There are so many intelligent and articulate people covering the hard-hitting
issues in our country these days, that I felt it was my duty to cover the
rather inconsequential bullshit that tends to make up the vast majority of
our lives. Actually, I'll just be griping a lot which, if you weren't aware,
doubles as a synonym for complaining, and as a descriptor for
a sharp pain in the bowels.

Monday, April 25, 2011

Easter's Kiester

Not trying to make Easter the butt of any jokes here, simply adopting this title because Easter is already over and has shown us our backside. What needs to be done is the classic day-after-candy-themed-holiday-discount purchasing. One of my Easter favorites was the Cadbury Egg which, I contend, was larger in my youth, and not just because I was smaller. I recall this being addressed in the not-too-distant past and the gods of google obliged me quickly, yielding this confirmation in a flash. How fitting to use google for a product with a creme-filled center, no? How about those words with alternate spellings, like creme/cream? Love that stuff.

The other day the headphone jack on my laptop crapped out for good and while I can still pretend to be immersed in my own music and world, I'm now less plugged in to my own world, and extra eavesdroppy. Take the dingles sharing a table with me. My favorite commentary is on the commentary of others. I mean, this creature opened with discussion of "Return of the Jedi," not having seen it for a while, and its quality, and quickly (I always like adverbs, but seem to love saying "quickly" today) launched into discussion of music. This is inevitable in the neighborhood I live in and hey, to each his own, but I still find myself intrigued by how frequently people slide neatly into these little stereotype boxes. After all, why be here otherwise?
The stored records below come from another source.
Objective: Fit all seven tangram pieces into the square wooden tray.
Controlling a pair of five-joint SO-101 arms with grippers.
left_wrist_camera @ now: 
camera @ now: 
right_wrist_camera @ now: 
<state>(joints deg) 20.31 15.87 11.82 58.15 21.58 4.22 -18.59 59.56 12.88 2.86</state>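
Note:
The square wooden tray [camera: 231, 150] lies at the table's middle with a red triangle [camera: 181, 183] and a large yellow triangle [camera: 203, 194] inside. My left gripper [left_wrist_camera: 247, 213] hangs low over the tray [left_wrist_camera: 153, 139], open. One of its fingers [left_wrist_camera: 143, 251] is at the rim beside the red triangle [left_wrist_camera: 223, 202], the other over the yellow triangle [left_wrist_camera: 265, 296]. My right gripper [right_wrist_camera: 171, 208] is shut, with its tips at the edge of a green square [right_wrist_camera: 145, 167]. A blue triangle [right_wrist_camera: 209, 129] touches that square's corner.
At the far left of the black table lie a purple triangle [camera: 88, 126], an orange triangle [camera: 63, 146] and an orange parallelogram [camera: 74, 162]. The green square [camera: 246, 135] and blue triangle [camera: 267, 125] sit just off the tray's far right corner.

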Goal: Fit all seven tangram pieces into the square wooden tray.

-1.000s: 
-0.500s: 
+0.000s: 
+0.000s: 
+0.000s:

The best part of it is, their age, or lack thereof. I assume these guys are about 20-22 years older. Whatever proclivity they have for precocious musical judgment, which is an ordering of words mostly nonsensical and what I mean is, no matter how valid a couple of their assessments might seem, without a hint of even mock humbleness or acknowledgement of their own immaturity and lack of perspective, I'm left as not a fan. Hey, I'm not anti opinion, I'm just anti opinion for the sake of fear of adherence to some perceived existing monoculture. There's a monocultural mean for every cultural group and subgroup. I'M JUST SAYING IDENTIFY WITH WHAT YOU ARE, NOT BY WHAT YOU ARE NOT. Why is this important to me again?

Those last two paragraphs were chock full of judgment, so I must say I make it a point to be able to face the music myself. Why just yesterday, standing in wait for the burrito I had ordered, two young black girls stared at me and, rather than a mostly open commentary on my appearance and certain extrapolations made from said appearance, they proceeded to text message while seated next to one another. We no longer need different languages to communicate things about people right in front of them while keeping them in the dark it seems, we just need different mediums of communication. As always, I am afraid of where we may be headed, a future of disengaged, disassociated, distracted individuals on the near horizon. Something will surely save us from it right?

Well as I've put down some words, and gotten back to griping, as I originally set this blog to be a forum for (I shall not mention my bowel woes of the last 24 hours), and yet not really reached any solid conclusions, I feel concluding right here is a most excellent decision. I need to put more pictures and shiny things in here, to make it more attractive and dupe newcomers into visiting. For the moment, that's a wrap.


  1. Yeah you need some pix homeslice...preferably scantily clad women atop each post.

  2. Ah, the old post pictures of hot women to boost accidental arrivals, if not actual readership. Charles, you would enjoy almost any of these posts.
    Then there is this one, which has no pics of hot women, but still holds a special place in my heart.

  3. My mom gave me a baggy for easter with very mini versions of the Cadberry Creme Egg. It threw me for a loop. I felt like a giant. Childhood no bigger than a fingertip.

  4. Jeff, Igloo Oven, that's a good one. I must read it. And Turban Tan. And Whiskey Pike.